After several days of beautiful, warm weather, at 12:15 this morning, a cold front came through--temperatures started dropping (and will continue to drop throughout the day) and a hard, cold rain began to fall. Sometimes, Topeka has beautiful, long autumns. Not this year. The combination of a very hot, very dry summer, an early hard freeze, and many windy days meant that the autumn leaves fell abruptly. We have a large, old cottonwood tree in the backyard. A year or so ago, it was struck in the night by lightning. We heard a loud, cracking sound, and sparks began to fall from the branches. It was a frightening time: did we need to call the fire department or would the rain put out any fires? After a few minutes of hesitation, I went back to bed, telling Mohamed to keep an eye on it. (What a thoughtful husband I am!) The fire never spread, but the tree was badly damaged, and perhaps 30% of it had to be cut away. Still, the tree survives. Every year, it loses most of its leaves early in the fall. But a few always hang on until after the rest of the trees in the yard have lost their foliage. And every year, when I look at those few leaves, I think of Shakespeare's sonnet 73, which begins "That time of year thou mayst in me behold / When yellow leaves, or none, or few do hang..." Last year, when those lines went through my head, I was pretty sure that it would be the last time I needed them. Luckily, I was wrong.
I always recalled too the time when two final candidates for a vacant Shakespeare position came to campus for an interview and a presentation. Both interviewed well. The first candidate's presentation involved deconstructing a rather obscure history play, one of those plays that probably none of us had read. Even in a graduate class or seminar in Shakespeare, it was an unlikely choice. In 1977, I had been a post-doc Fellow at the School of Criticism and Theory, then held at U Cal-Irvine. This was near the beginning of the theoretical revolution that brought an end to the close reading of the New Criticism, as it had always been called, and brought Deconstruction, Reader Response, and the New Historicism to the center of academic lit. crit. Our teachers were among the biggest names in the new direction: Edward Said, Stanley Fish, Barbara Herrnstein Smith. For a small-town guy from Iowa who had gone to grad school at a university much more known for its football team than for its English department, this was a heady summer. Everyone was in awe of the handsome and exotic Edward Said. Stanley Fish was the friendliest, often coming at night to the co-ed dorm where the Fellows lived. (Since he later married one of us, Jane Tompkins, who became famous herself as a critic, perhaps his motives were not as social as we thought.) I'm not sure many of us actually understood what we were hearing, but that didn't seem to matter. And it didn't hurt that almost every afternoon, we took a break to lounge on the sand at nearby Newport Beach.

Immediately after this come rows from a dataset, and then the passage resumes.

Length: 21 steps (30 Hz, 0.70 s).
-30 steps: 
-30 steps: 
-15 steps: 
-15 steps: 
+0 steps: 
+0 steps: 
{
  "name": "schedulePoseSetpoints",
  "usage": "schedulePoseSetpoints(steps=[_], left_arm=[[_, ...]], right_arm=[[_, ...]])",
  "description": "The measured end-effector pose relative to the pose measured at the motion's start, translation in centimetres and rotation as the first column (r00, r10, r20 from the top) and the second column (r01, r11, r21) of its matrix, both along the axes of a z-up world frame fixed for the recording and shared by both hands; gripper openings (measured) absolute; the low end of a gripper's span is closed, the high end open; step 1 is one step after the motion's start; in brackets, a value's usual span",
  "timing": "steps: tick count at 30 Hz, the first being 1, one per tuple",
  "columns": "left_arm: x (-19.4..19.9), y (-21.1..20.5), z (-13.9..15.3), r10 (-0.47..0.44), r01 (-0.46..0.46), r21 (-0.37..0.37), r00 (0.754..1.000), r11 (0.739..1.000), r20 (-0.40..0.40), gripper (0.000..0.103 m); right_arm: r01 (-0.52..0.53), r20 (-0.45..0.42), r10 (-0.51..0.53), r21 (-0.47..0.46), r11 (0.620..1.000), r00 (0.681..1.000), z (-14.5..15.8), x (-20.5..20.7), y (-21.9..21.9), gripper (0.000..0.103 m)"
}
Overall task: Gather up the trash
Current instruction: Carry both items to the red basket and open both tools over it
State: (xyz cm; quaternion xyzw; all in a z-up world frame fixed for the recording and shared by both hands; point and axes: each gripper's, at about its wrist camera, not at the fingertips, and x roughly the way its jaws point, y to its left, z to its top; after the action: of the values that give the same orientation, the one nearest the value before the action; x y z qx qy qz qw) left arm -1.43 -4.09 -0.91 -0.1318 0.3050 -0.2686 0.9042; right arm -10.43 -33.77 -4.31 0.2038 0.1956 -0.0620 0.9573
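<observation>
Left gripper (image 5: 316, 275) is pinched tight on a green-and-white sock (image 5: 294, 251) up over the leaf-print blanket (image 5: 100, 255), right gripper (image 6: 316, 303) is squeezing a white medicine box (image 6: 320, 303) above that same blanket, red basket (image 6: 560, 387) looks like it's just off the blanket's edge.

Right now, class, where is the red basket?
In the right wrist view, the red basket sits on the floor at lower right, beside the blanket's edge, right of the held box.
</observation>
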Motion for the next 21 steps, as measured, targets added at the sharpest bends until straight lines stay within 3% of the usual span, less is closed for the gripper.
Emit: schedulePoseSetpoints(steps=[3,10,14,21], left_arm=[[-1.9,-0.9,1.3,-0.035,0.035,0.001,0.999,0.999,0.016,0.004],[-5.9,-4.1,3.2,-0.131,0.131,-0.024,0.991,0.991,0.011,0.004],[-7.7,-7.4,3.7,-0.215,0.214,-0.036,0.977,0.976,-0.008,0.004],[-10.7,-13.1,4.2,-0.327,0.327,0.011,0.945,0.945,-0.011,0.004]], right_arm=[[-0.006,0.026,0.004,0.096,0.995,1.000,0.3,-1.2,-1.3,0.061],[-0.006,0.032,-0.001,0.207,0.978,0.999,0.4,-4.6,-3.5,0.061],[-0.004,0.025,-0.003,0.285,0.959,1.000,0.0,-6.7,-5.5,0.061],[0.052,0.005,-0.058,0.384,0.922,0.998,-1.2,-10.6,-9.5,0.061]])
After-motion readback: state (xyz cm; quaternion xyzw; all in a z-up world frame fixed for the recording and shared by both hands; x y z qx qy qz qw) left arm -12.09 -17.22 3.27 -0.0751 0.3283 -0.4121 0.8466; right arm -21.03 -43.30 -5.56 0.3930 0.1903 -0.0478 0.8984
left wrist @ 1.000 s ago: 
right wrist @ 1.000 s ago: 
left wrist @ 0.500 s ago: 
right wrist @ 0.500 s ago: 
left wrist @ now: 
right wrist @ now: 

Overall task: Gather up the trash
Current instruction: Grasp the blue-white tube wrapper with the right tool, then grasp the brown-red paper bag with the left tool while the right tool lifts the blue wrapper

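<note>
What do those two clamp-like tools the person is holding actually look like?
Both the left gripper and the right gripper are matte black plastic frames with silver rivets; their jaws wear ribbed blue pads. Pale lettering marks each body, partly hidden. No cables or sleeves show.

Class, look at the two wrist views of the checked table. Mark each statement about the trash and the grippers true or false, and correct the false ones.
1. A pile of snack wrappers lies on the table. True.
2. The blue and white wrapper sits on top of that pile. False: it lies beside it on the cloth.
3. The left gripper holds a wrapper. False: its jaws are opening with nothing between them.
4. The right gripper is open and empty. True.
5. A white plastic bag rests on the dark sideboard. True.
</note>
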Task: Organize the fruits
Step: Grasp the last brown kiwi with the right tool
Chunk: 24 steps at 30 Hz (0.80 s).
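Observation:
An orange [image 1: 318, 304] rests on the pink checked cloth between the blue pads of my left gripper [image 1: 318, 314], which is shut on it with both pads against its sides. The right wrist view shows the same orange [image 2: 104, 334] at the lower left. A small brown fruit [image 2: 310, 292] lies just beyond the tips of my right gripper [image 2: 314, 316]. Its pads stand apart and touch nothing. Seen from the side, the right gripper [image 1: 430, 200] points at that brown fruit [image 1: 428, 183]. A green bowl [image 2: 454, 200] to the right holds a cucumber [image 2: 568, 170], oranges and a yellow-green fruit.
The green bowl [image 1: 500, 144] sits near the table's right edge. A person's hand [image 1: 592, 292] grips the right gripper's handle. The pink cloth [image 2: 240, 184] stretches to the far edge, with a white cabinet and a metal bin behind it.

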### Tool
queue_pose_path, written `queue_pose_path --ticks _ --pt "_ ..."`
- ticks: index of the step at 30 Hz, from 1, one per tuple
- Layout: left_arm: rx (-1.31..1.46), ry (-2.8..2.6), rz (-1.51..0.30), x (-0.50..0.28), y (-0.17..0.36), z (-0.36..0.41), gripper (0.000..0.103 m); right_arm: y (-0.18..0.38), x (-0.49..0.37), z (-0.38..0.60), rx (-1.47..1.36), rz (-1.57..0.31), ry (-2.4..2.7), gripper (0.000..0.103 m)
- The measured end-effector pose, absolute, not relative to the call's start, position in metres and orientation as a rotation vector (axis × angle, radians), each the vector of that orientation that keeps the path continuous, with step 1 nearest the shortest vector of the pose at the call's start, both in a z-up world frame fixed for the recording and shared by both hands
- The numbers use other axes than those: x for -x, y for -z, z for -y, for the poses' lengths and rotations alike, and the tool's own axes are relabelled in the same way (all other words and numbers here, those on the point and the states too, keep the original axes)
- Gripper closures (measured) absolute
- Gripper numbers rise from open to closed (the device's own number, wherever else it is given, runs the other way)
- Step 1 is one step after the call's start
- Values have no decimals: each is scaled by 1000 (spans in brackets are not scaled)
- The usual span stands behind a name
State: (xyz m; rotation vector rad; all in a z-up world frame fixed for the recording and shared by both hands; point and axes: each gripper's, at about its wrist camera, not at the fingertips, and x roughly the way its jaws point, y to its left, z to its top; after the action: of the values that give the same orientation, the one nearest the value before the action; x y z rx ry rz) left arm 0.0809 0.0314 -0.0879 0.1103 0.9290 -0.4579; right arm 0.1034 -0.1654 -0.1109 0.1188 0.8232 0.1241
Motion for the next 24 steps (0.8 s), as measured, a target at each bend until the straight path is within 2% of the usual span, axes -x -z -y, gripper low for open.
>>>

I did my final paper for Murray Krieger, an old-school New Critic who was, I thought, often treated rather badly by the new guard. No one has ever said that academics were above petty frays. Adlai Stevenson once said that powerlessness corrupts, and absolute powerlessness... I wrote my major paper for Krieger on ekphrasis in Light in August and was temporarily proud of it. But the last day we were there, I was browsing in the university bookstore and came across a collection of essays by Krieger, which included one on ekphrasis in Light in August. Mine was a pale imitation of Krieger's, and I was panicked. I rushed to his office to try to explain, though no explanation could account for how I had ignored my own professor's scholarship on this narrow topic. Krieger was the kindest and gentlest of men, and he was extremely gracious in understanding and assuring me that he took my coming to the same conclusions as a form of flattery. I left his office and the summer Fellowship feeling only slightly reassured--and much more strongly embarrassed.
But to get back to my point (and I do have one, as Ellen used to say), I was duly (and snobbishly) impressed by the first candidate's presentation. The second candidate, Maureen (Mo), was much smarter. She did a traditional explication of sonnet 73. All of us knew the sonnet, and she passed out copies of it to revive our familiarity. All of us understood and practiced close reading. It was amazing how quickly we fell into the role of students. We all puzzled over phrases; we all asked questions. I still remember mine: wouldn't it, I asked, have been more logical to reverse the order of 'none' and 'few' in the second line? I thought to myself that the presentation was a great success and an example of how good teaching worked. I also thought that it was too easy, and so I voted for the first candidate.
Fortunately, I was in a small minority, as Mo was hired and became one of our most effective and popular teachers, to say nothing of a wonderful colleague and friend. After three years on phased retirement, she retires completely at the end of this year. I told her once of how I voted, and, like Krieger, she said she understood completely. I never brought it up again, though. There was no sense in pushing my luck.